A Montréal, un MBA hors radar
A Montréal, un MBA hors radar
Par Jessica Gourdon
Célèbre pour sa critique des formations classiques au management, Henry Mintzberg propose à l’université McGill un enseignement différent, fondé sur le partage.
Cela fait plusieurs décennies qu’Henry Mintzberg veut « en finir » avec les MBA. Ce chercheur en management s’est fait le chantre de la critique de ces formations, grâce à son livre Des managers, des vrais ! Pas des MBA (Editions d’Organisation), paru en 2004, et qui s’est vendu à 90 000 exemplaires dans le monde. Matières enseignées en silos, focalisation trop importante sur les chiffres et la prise de décision, utilisation sans modération d’études de cas déconnectées de la réalité… tous les travers de ces masters of business y sont décryptés.
L’International Masters Program for Managers (l’IMPM), qu’il a lancé en 1996 à l’université McGill, à Montréal, est en quelque sorte son manifeste pour un autre enseignement du management. Le programme, qui s’adresse à des cadres entre 35 et 50 ans et qui s’assimile à un executive MBA, est organisé autour d’un principe : le partage d’expériences entre participants. « Beaucoup de MBA ont un enseignement très analytique. Mais le management n’est pas une science, c’est un art. On ne l’apprend qu’en le pratiquant », résume Henry Mintzberg, qui enseigne encore, malgré ses 77 ans.

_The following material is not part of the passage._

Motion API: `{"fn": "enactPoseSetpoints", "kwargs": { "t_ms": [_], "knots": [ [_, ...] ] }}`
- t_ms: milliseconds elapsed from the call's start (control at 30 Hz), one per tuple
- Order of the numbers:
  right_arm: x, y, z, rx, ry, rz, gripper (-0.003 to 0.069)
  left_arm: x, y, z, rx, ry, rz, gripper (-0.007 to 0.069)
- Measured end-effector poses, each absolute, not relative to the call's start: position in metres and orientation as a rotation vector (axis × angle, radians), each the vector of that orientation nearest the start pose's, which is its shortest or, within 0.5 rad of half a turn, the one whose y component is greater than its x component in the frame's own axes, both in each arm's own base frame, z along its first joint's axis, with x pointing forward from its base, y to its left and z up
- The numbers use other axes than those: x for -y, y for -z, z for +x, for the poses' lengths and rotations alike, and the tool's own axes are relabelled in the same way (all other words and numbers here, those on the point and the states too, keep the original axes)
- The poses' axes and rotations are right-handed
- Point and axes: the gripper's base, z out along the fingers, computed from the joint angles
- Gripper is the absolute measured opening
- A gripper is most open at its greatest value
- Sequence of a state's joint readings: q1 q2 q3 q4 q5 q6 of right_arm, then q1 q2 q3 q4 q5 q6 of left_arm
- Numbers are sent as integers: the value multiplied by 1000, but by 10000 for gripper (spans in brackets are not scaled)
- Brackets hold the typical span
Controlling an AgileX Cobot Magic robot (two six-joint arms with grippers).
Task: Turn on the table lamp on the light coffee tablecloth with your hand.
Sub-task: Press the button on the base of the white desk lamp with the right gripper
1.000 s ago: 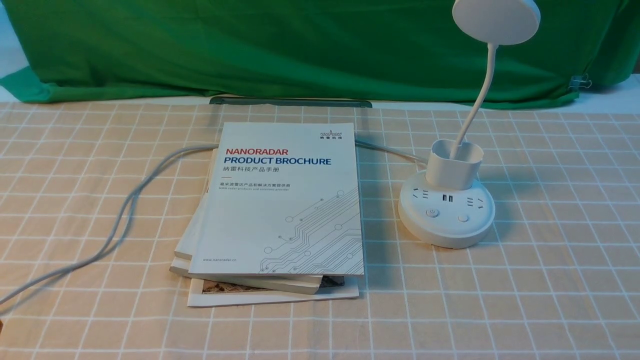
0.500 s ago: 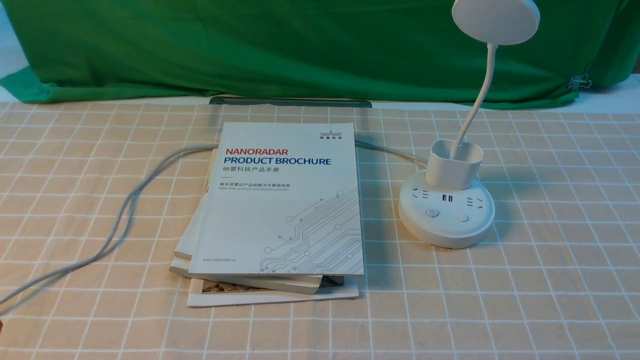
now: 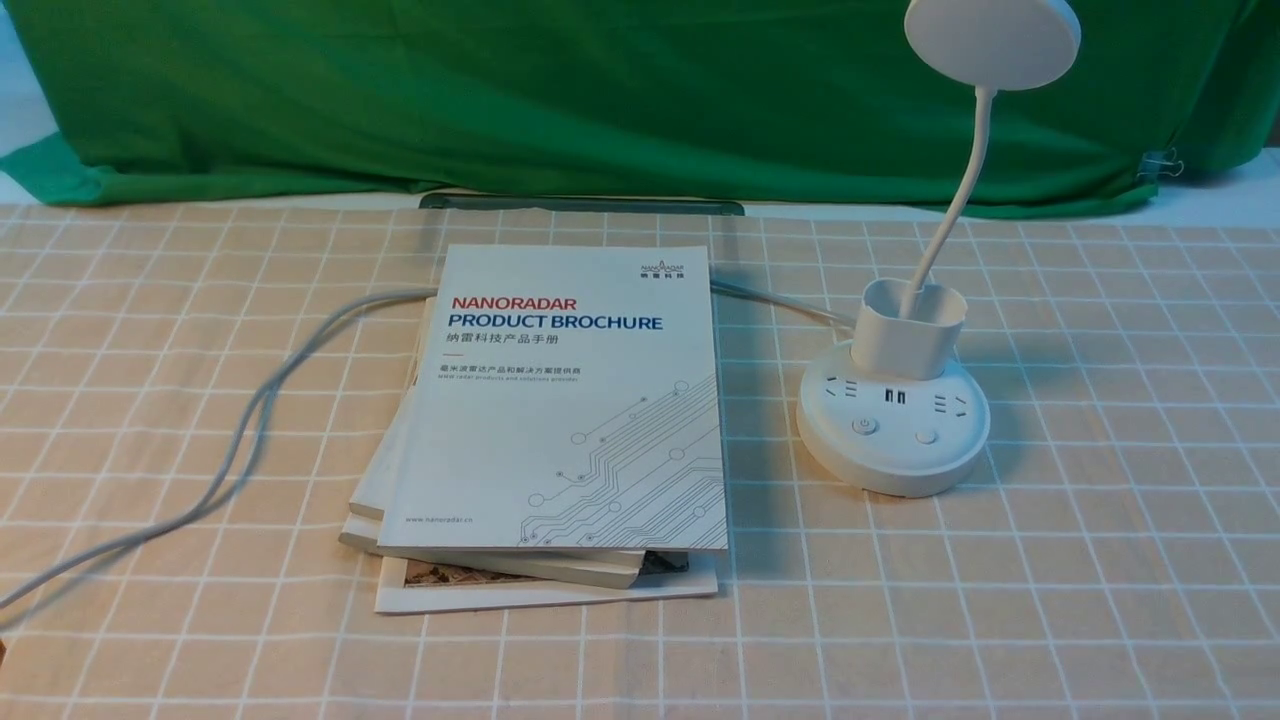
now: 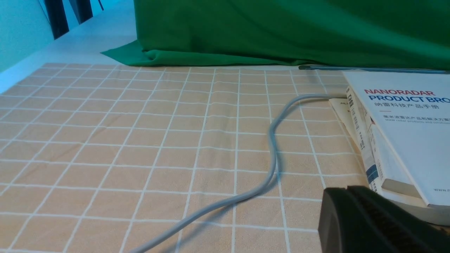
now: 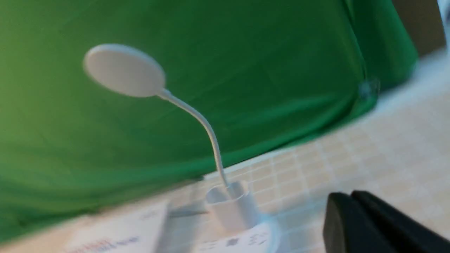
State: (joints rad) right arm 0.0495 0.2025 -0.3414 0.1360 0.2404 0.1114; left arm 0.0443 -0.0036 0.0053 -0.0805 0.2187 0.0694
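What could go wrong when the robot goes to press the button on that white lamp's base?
The table lamp base carries two adjacent buttons beside sockets, so the right gripper may press the wrong spot.
The disc head and thin neck rise over the base, so a descent from above might knock them.
The base just rests on the light coffee tablecloth; a sideways push could shift it.

Staged recording set: green backdrop cloth (image 3: pixel 600 100) clipped up behind a table's gridded tablecloth (image 3: pixel 1100 560).
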Motion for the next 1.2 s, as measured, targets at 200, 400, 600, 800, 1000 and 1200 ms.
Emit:
{"fn": "enactPoseSetpoints", "kwargs": {
  "t_ms": [200, 400, 600, 800, 1000, 1200],
  "knots": [
    [-13, -382, 118, -1898, -1, -255, 27, -1, -192, 56, -1703, -11, -33, 21],
    [-32, -404, 190, -2263, -56, -492, 27, -1, -192, 56, -1704, -11, -32, 21],
    [-57, -384, 245, -2457, -117, -632, 27, -1, -192, 56, -1704, -11, -32, 21],
    [-71, -339, 288, -2625, -150, -678, 27, -1, -192, 56, -1704, -11, -32, 21],
    [-90, -295, 320, -2697, -171, -689, 27, -1, -192, 56, -1704, -11, -32, 21],
    [-101, -267, 343, -2686, -181, -647, 27, -1, -192, 56, -1704, -11, -32, 21]
  ]
}}
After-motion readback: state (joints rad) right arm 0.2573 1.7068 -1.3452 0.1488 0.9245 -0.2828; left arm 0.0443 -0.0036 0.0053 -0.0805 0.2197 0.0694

Dans le cursus, pas d’études de cas, de cours de marketing ou de stratégie. « Nous, les professeurs, parlons de nos recherches, et les participants nous parlent de leurs expériences. C’est là où les deux se croisent qu’on apprend des choses formidables », résume l’universitaire. Un élément du programme, baptisé « Friendly consulting », consiste à faire plancher les participants sur une problématique rencontrée par un élève dans son travail actuel, comme si celui-ci avait à sa disposition une équipe de consultants.
« Apprendre à mieux se connaître »
Les cinq modules constitutifs du programme se déroulent successivement dans des universités situées au Royaume-Uni, au Canada, en Inde, en Chine et au Brésil. « En se confrontant à d’autres manières de faire, chacun revient avec une meilleure connaissance de son propre pays et de ses pratiques », explique Henry Mintzberg.
Pendant la formation, les élèves sont incités à tenir un journal de bord et à partager leur démarche introspective, et partent faire une randonnée dans la région des lacs en Angleterre. « C’est un programme où on apprend à mieux se connaître pour sortir le meilleur de soi-même, résume Carole Onouviet, directrice du développement durable dans une société pétrolière au Gabon, qui fait partie de la dernière promotion. J’étais prise dans plusieurs MBA, mais j’ai choisi celui-ci parce que sa philosophie m’a plu. Elle me semblait plus humaine, plus responsable, tournée vers les hommes dans leurs environnements. »
Autre originalité : chaque participant passe une semaine dans l’entreprise d’un autre élève, l’observe et lui fait un retour sur ses pratiques. Carole Onouviet a réalisé ce « stage » au Canada, chez un sous-traitant de l’industrie pétrolière. « C’était fantastique, très enrichissant, et cela m’a aussi ouvert les yeux sur la manière dont je fonctionnais », se rappelle-t-elle. Bientôt, elle accueillera sa camarade de promotion au Gabon.